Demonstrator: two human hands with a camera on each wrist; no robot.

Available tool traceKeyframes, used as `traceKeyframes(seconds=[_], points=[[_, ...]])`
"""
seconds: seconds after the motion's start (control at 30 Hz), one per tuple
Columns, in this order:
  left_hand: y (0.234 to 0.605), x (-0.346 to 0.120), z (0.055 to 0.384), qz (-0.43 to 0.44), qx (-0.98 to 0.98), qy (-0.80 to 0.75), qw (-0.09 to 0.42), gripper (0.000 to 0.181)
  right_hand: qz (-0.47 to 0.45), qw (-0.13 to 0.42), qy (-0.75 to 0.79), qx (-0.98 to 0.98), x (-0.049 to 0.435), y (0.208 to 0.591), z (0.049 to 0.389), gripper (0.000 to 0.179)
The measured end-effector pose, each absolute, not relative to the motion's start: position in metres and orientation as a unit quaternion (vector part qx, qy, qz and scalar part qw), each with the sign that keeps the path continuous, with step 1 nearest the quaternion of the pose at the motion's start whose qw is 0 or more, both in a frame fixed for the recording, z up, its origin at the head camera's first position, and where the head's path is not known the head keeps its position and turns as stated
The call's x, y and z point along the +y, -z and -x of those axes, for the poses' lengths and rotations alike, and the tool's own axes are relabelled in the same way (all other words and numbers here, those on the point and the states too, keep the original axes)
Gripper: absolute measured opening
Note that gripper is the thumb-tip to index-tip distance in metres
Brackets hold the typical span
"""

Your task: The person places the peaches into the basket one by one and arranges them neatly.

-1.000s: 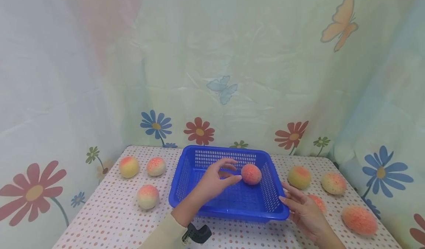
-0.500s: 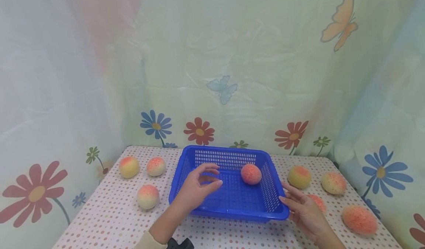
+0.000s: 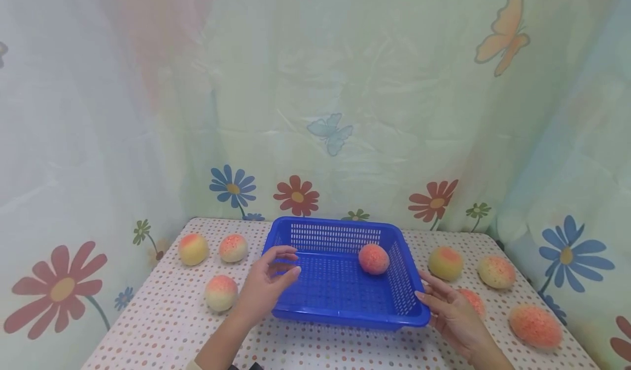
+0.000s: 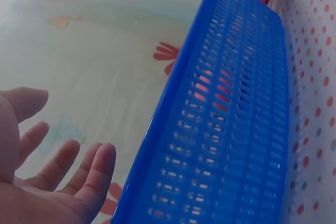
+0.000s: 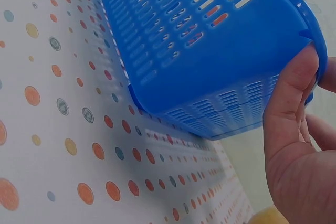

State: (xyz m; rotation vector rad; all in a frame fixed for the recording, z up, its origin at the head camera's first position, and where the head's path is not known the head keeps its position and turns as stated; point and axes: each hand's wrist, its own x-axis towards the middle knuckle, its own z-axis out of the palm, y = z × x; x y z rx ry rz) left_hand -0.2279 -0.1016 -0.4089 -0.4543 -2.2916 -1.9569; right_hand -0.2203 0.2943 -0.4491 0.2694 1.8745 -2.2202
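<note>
A blue plastic basket [image 3: 340, 318] with slotted walls stands on the dotted tablecloth. Inside it, toward the right, lies one red-pink peach [image 3: 373, 259]. My right hand [image 3: 455, 318] holds the basket's front right corner, thumb at the rim; in the right wrist view the thumb [image 5: 294, 77] lies against the outer wall below the rim. Over the basket's left edge hovers my left hand [image 3: 263, 285], its fingers loosely bent with nothing between them. The left wrist view shows that hand [image 4: 58, 182] apart from the basket wall.
On the left of the tablecloth lie a yellow peach [image 3: 193, 249], a speckled one [image 3: 233, 248] and a pale peach [image 3: 221, 293]. Several more, including a large red peach [image 3: 535, 326], lie to the right, one partly behind my right hand. A flowered curtain [image 3: 325, 85] hangs behind.
My left hand has moved left, from beside the peach in the basket to the basket's left edge. The right hand, basket and peaches have stayed in place.
</note>
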Motion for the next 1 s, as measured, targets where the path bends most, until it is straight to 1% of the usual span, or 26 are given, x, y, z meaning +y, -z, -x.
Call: traceKeyframes(seconds=[0.17, 0.4, 0.63, 0.87, 1.0], points=[[0.411, -0.115, 0.222, 0.129, -0.753, 0.639, 0.088, 0.037, -0.088, 0.111, 0.754, 0.641, 0.294, 0.449, 0.221, 0.068], [0.416, -0.135, 0.213, 0.089, -0.75, 0.645, 0.114, 0.035, -0.086, 0.112, 0.757, 0.637, 0.295, 0.45, 0.222, 0.067], [0.424, -0.158, 0.208, 0.054, -0.759, 0.628, 0.163, 0.03, -0.087, 0.113, 0.756, 0.638, 0.295, 0.45, 0.222, 0.07], [0.431, -0.179, 0.206, -0.026, -0.768, 0.611, 0.191, 0.028, -0.085, 0.113, 0.753, 0.642, 0.295, 0.449, 0.222, 0.072], [0.436, -0.188, 0.205, -0.053, -0.768, 0.603, 0.207, 0.028, -0.087, 0.114, 0.756, 0.639, 0.295, 0.45, 0.222, 0.072]])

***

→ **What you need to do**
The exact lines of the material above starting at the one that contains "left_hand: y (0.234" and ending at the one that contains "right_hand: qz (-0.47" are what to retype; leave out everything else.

→ **Exercise result**
  left_hand: y (0.234 to 0.605), x (-0.346 to 0.120), z (0.055 to 0.384), qz (-0.43 to 0.44), qx (-0.98 to 0.98), qy (-0.80 to 0.75), qw (-0.09 to 0.42), gripper (0.000 to 0.181)
  right_hand: qz (-0.47 to 0.45), qw (-0.13 to 0.42), qy (-0.75 to 0.79), qx (-0.98 to 0.98), x (-0.049 to 0.435), y (0.208 to 0.591), z (0.049 to 0.389), gripper (0.000 to 0.179)

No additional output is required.